WHAT IS REQUIRED
Match the word "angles". Return each line of the data below where it appears.

SOURCE MATERIAL
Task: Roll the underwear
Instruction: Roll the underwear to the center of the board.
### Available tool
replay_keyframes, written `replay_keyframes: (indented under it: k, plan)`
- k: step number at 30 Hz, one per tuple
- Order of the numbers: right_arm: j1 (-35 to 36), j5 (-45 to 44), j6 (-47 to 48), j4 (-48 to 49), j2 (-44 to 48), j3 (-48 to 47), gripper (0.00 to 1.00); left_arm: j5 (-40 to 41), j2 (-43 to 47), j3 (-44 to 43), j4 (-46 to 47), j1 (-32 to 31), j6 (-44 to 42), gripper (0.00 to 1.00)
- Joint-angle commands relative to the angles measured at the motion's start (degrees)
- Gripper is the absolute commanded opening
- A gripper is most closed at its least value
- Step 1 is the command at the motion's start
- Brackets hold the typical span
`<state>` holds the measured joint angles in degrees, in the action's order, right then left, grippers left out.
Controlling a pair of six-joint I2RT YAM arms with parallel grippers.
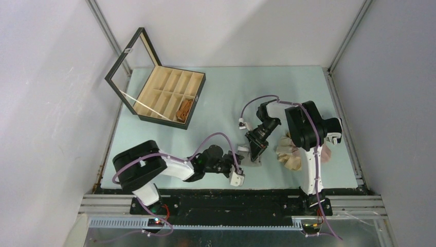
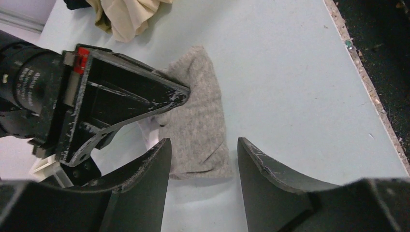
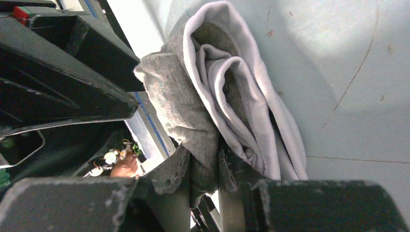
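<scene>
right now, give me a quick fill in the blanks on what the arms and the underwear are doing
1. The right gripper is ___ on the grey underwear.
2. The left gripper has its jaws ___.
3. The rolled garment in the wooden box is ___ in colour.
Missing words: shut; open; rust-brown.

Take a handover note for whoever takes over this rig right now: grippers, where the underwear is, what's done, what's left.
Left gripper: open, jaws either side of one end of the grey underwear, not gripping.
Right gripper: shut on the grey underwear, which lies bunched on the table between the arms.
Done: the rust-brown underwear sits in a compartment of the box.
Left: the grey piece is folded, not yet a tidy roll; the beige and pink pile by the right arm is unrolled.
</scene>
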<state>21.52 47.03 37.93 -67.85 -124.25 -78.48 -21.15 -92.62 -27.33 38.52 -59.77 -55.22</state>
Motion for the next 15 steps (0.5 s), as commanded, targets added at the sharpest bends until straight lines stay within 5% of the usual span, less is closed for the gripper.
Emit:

RESULT OF THIS EXERCISE
- Joint-angle commands relative to the angles measured at the motion's start (degrees)
`<state>` holds the measured joint angles in degrees, in the action's order, right then left, grippers left out.

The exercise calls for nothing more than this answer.